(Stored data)
━━━━━━━━━━━━━━━━━━━━━━━━━━━━━━

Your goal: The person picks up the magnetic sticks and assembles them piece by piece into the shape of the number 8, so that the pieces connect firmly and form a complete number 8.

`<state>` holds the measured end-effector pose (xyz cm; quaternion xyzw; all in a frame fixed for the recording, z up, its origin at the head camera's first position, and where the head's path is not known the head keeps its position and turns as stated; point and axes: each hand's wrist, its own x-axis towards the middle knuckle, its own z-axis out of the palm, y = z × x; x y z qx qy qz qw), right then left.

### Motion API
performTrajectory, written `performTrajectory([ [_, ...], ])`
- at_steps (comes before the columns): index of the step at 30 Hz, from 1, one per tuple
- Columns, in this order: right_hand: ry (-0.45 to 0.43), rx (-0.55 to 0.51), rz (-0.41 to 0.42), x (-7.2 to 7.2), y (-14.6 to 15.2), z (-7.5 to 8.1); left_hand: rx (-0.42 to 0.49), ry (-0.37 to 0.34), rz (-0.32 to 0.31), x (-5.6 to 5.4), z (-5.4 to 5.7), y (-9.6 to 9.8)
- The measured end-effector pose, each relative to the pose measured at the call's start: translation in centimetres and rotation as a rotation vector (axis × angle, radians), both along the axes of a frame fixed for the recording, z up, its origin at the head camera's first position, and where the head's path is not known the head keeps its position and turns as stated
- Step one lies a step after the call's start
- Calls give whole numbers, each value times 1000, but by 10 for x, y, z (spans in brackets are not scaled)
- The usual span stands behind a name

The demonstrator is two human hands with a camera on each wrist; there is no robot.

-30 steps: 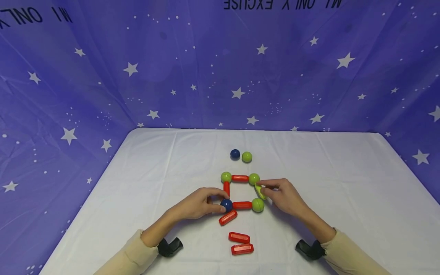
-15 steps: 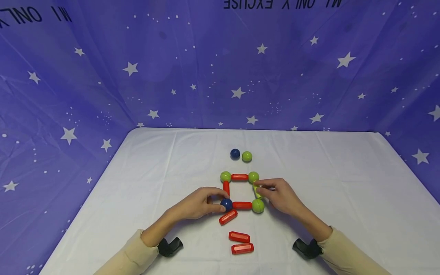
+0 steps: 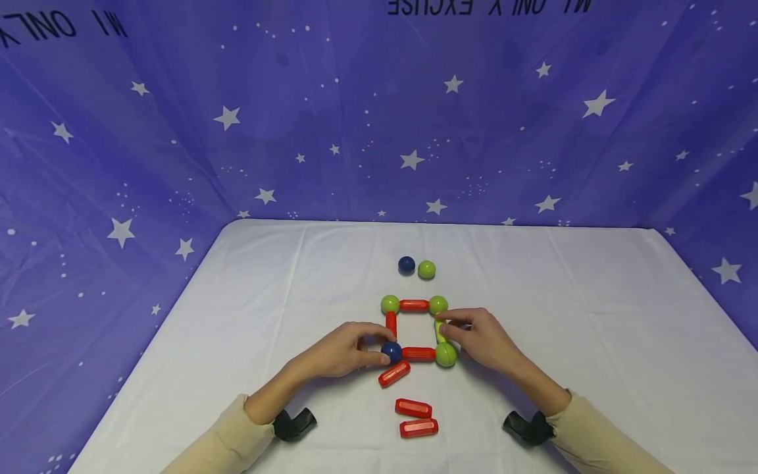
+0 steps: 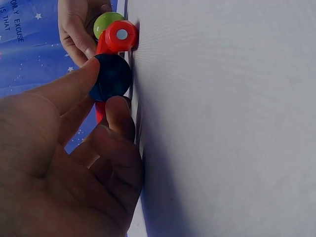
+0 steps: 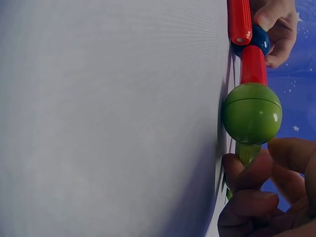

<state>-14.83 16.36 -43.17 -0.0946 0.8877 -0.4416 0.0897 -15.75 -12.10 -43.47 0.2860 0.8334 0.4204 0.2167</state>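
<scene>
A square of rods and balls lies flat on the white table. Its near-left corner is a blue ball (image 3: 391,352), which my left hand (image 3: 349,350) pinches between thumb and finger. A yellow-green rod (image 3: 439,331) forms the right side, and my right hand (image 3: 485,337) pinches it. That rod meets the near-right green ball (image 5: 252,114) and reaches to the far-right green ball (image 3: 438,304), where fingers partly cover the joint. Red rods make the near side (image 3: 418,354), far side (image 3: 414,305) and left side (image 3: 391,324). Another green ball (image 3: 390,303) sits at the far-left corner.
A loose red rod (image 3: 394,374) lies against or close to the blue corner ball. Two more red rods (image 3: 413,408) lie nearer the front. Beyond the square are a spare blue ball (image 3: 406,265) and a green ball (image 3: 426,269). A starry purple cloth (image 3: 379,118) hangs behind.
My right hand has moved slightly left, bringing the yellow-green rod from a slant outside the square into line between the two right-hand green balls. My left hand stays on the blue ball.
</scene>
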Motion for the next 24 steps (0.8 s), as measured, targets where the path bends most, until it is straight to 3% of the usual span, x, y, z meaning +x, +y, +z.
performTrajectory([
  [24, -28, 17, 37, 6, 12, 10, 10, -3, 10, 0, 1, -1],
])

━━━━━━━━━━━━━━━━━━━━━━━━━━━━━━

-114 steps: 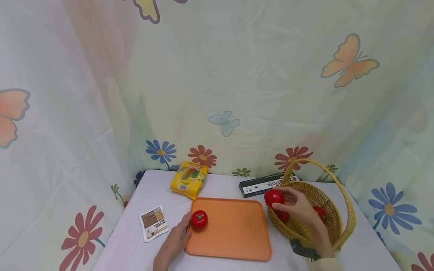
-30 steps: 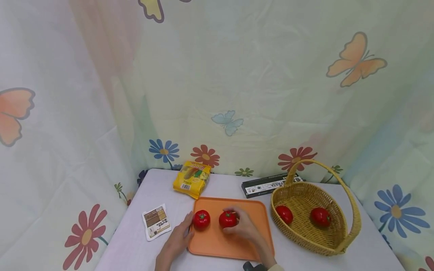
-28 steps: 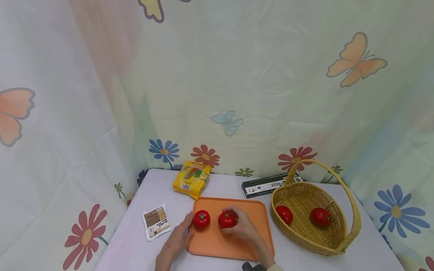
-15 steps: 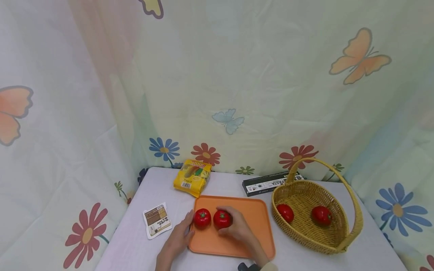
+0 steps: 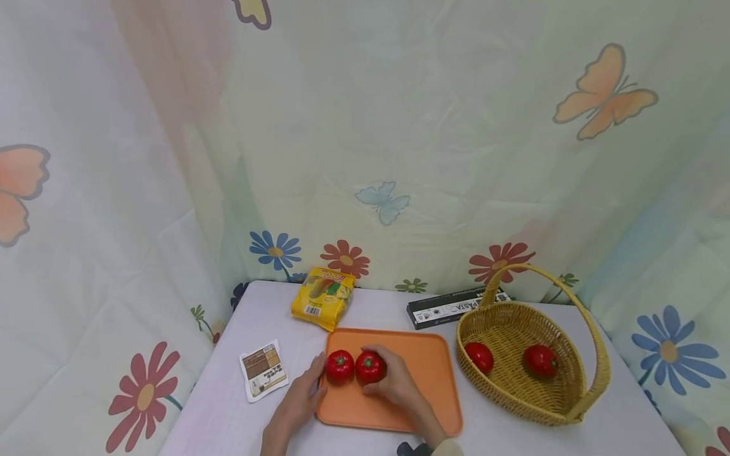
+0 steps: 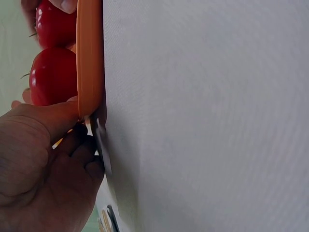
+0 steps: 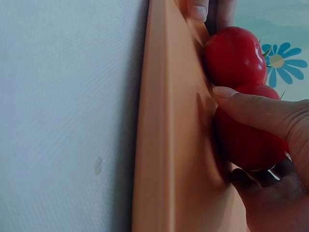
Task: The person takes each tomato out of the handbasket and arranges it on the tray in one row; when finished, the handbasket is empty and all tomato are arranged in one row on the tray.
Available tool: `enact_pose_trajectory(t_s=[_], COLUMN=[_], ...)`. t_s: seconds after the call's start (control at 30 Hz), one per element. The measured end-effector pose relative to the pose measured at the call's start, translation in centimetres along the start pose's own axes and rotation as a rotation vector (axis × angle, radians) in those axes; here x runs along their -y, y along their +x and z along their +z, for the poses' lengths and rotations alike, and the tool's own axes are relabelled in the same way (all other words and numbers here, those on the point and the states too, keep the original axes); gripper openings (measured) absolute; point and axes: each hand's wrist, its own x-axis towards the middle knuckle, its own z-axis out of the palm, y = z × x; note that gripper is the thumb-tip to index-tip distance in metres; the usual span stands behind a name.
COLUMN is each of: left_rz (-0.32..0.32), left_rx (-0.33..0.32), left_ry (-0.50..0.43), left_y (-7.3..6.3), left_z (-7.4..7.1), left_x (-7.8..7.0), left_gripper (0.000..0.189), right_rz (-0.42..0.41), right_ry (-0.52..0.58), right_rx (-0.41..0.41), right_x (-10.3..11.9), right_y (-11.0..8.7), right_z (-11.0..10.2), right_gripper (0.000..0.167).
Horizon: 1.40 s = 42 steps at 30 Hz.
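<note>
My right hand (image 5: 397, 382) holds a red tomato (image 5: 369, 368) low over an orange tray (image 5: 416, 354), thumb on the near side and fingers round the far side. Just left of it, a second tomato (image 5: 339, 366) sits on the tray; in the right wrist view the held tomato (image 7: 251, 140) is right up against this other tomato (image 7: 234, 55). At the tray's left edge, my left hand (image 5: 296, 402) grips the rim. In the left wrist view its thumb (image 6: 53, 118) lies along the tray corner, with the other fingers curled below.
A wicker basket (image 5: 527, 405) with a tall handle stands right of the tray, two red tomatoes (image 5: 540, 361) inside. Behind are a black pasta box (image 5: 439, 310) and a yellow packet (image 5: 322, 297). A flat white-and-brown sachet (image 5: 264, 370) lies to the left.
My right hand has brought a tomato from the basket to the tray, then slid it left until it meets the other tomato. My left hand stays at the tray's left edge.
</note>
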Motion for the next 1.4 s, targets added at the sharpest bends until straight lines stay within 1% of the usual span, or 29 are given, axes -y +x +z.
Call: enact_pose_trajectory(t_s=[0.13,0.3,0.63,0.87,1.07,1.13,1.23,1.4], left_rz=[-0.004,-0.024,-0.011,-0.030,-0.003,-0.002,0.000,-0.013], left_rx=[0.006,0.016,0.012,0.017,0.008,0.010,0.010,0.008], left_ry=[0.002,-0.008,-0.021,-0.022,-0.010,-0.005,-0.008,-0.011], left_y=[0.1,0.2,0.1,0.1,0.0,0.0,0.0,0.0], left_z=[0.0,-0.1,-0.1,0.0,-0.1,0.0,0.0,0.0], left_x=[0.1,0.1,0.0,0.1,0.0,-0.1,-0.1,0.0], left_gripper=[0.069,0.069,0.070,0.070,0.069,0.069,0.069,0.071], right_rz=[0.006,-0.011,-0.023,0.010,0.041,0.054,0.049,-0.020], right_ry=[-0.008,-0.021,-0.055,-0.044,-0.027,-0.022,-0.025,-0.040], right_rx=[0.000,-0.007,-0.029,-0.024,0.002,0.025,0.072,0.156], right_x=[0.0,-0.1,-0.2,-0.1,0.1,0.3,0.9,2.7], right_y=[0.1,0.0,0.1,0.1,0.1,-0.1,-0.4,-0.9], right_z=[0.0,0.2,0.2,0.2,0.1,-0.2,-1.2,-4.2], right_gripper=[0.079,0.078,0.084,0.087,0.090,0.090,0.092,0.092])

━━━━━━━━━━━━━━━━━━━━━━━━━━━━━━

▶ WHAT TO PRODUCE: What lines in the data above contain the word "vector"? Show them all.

▶ RESULT FOR THIS EXERCISE:
- The measured end-effector pose, each relative to the pose measured at the call's start: translation in centimetres and rotation as a rotation vector (axis × angle, radians), both along the axes of a frame fixed for the recording, z up, its origin at the head camera's first position, and where the head's path is not known the head keeps its position and turns as stated
Available tool: `enact_pose_trajectory(t_s=[_], COLUMN=[_], ...)`. t_s: seconds after the call's start (control at 30 Hz), one per element. The measured end-effector pose relative to the pose measured at the call's start, translation in centimetres along the start pose's own axes and rotation as a rotation vector (axis × angle, radians) in those axes; here x runs along their -y, y along their +x and z along their +z, for the poses' lengths and rotations alike, and the tool's own axes are relabelled in the same way (all other words and numbers here, those on the point and the states too, keep the original axes); gripper openings (measured) absolute; point and axes: each hand's wrist, its own x-axis towards the middle knuckle, its own z-axis out of the palm, y = z × x; note that gripper is the thumb-tip to index-tip distance in metres; the usual span stands behind a name.

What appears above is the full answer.